Return all of the data below verbatim and exclude every picture.

-.-.-

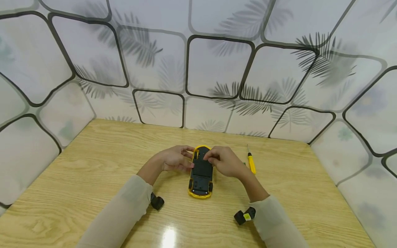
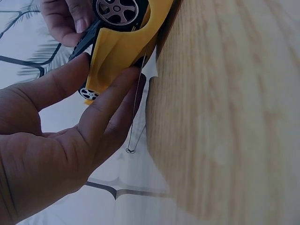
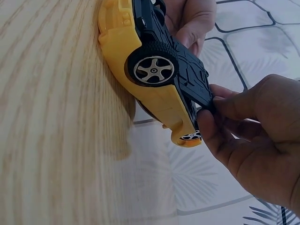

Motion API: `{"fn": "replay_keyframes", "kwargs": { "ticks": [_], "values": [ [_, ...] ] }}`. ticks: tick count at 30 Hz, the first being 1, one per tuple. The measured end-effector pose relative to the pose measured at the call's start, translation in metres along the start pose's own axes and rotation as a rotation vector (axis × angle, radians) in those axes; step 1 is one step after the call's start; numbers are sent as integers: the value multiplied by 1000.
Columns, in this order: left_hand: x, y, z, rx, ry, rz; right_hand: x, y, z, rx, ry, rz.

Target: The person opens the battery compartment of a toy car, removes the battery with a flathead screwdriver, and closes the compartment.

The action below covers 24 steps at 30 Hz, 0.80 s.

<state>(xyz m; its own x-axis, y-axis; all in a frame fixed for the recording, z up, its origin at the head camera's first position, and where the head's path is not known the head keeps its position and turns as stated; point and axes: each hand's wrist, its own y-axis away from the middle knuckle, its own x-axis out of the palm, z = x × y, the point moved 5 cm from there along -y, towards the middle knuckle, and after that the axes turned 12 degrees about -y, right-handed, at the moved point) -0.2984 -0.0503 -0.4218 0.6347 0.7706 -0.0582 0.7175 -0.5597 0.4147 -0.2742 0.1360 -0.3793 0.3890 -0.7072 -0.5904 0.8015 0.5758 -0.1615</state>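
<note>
A yellow toy car (image 1: 200, 194) lies upside down on the table, its black underside facing up. My left hand (image 1: 176, 158) holds the car's left side between thumb and fingers; in the left wrist view, the thumb (image 2: 56, 84) is at the underside's edge and the fingers are along the yellow body. With thumb and fingertips, my right hand (image 1: 226, 161) pinches the edge of a flat black cover (image 3: 199, 91) on the underside. That cover stands tilted up from the chassis in the right wrist view. A thin wire (image 2: 136, 105) hangs beside the car in the left wrist view.
To the right of my right hand lies a screwdriver (image 1: 252, 164) with a yellow handle. A small green piece (image 1: 244, 163), mostly hidden, is beside my right wrist. The wooden table (image 1: 93, 193) meets patterned walls (image 1: 214, 113) at the back and sides.
</note>
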Motion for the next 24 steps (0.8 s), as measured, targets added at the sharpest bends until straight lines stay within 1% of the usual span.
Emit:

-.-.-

SOLUTION FOR THIS PROBLEM:
Motion API: `{"fn": "replay_keyframes", "kwargs": { "ticks": [_], "values": [ [_, ...] ] }}`. ticks: tick count at 30 Hz, the first being 1, one per tuple. The measured end-effector pose relative to the pose measured at the call's start, translation in metres along the start pose's own axes and rotation as a rotation vector (axis × angle, radians) in those axes; step 1 is one step after the call's start; numbers are sent as integers: the value multiplied by 1000.
Columns, in this order: left_hand: x, y, z, rx, ry, rz; right_hand: x, y, z, rx, ry, rz.

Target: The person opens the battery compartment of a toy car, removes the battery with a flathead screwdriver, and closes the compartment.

The action below covers 24 steps at 30 Hz, 0.80 s.

<state>(xyz m; its own x-axis, y-axis; all in a frame fixed for the recording, z up, its origin at the head camera's first position, and where the head's path is not known the head keeps its position and turns as stated; point and axes: each hand's wrist, its own y-axis away from the middle knuckle, its own x-axis out of the palm, z = x × y, the point moved 5 cm from there along -y, towards the middle knuckle, and after that the axes turned 12 degrees about -y, right-handed, at the moved point) -0.2984 -0.0503 -0.4218 0.6347 0.7706 -0.0582 0.7175 -0.5597 0.4147 -0.2742 0.1360 -0.3793 0.3890 -0.7072 -0.5904 0.8015 0.5758 -0.1615</state>
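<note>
A yellow toy car (image 1: 200, 194) lies upside down on the table, its black underside facing up. My left hand (image 1: 176, 158) holds the car's left side between thumb and fingers; in the left wrist view, the thumb (image 2: 56, 84) is at the underside's edge and the fingers are along the yellow body. With thumb and fingertips, my right hand (image 1: 226, 161) pinches the edge of a flat black cover (image 3: 199, 91) on the underside. That cover stands tilted up from the chassis in the right wrist view. A thin wire (image 2: 136, 105) hangs beside the car in the left wrist view.
To the right of my right hand lies a screwdriver (image 1: 252, 164) with a yellow handle. A small green piece (image 1: 244, 163), mostly hidden, is beside my right wrist. The wooden table (image 1: 93, 193) meets patterned walls (image 1: 214, 113) at the back and sides.
</note>
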Motion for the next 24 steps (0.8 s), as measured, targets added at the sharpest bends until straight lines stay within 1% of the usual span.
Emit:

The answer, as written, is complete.